For many years now, ILO supervisory bodies have criticized as “too broad” the power of the Philippine labor secretary to assume jurisdiction over a labor dispute that is “likely to affect the national interest.” This power is clearly stated in the Philippine Labor Code’s Article 263. It was first put there by the late dictator Ferdinand Marcos, and it was amended in 1989, by the Cory Aquino regime in response to pressures from workers.
But according to Remigio Saladero, the chief legal counsel of KMU, the 1989 amendments worsened the matter. It only “gave AJ sharper fangs,” he said. Saladero explained that the amendments broadened the power of the labor secretary to decide which labor disputes will affect the national interest and thus deserve an AJ order. These also gave the government a broader arsenal of weapons with which to enforce an AJ order.
An AJ order is now usually accompanied by a return to work order, with the police or military on call to force the workers to do so. It also serves as a license for employers to lay off workers who defy the order — and criminally charge them, too. These amendments to the labor code were initiated by Ernesto Herrera of the moderate Trade Union Congress of the Philippines.
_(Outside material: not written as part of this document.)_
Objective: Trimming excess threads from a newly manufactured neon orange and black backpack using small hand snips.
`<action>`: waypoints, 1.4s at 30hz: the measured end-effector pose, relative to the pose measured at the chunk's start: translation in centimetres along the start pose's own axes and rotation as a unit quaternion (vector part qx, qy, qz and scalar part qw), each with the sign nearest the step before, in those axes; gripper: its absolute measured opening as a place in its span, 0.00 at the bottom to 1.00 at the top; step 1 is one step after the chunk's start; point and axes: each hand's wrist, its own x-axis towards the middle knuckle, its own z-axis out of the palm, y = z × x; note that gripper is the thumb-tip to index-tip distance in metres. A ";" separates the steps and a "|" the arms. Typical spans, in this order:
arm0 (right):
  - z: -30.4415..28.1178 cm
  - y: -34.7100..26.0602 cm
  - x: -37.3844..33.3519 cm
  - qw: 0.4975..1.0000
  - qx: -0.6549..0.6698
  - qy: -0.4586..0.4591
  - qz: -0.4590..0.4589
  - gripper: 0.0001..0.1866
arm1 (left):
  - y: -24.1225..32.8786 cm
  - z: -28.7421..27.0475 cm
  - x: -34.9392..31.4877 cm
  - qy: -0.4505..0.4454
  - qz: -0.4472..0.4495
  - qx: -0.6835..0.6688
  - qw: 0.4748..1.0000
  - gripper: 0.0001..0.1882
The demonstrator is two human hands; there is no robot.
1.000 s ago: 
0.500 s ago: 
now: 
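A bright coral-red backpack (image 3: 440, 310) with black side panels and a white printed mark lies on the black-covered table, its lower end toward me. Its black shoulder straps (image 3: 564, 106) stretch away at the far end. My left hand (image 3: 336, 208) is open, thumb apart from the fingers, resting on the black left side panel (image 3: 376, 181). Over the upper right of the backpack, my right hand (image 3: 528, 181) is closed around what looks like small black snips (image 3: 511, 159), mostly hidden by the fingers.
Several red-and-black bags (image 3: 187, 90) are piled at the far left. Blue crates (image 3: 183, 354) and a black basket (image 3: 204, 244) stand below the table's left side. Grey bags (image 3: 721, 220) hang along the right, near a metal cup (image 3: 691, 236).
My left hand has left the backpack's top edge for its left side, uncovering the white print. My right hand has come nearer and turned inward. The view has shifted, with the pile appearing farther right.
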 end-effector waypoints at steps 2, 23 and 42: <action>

Strike as a Basic Workers’ Right
“Strike is one of the basic trade union rights workers should be able to enjoy,” said Karen Curtis, member of the first ILO High-Level Mission that visited the Philippines last September to investigate trade union rights repression in the country. “AJ should not be used in a limiting way,” she said.
For the ILO, “strike action may be banned or limited only in the public service or essential services in the strict sense of the term, i.e. those whose interruption would endanger the life, personal safety or health of the whole or part of the population.”
But in the Philippines, observed Attorney Remigio Saladero, “AJ has been abused to frustrate strikes” even in firms where work stoppages are unlikely to harm the national interest — for instance, in firms manufacturing fish sauces or engaged in burial services.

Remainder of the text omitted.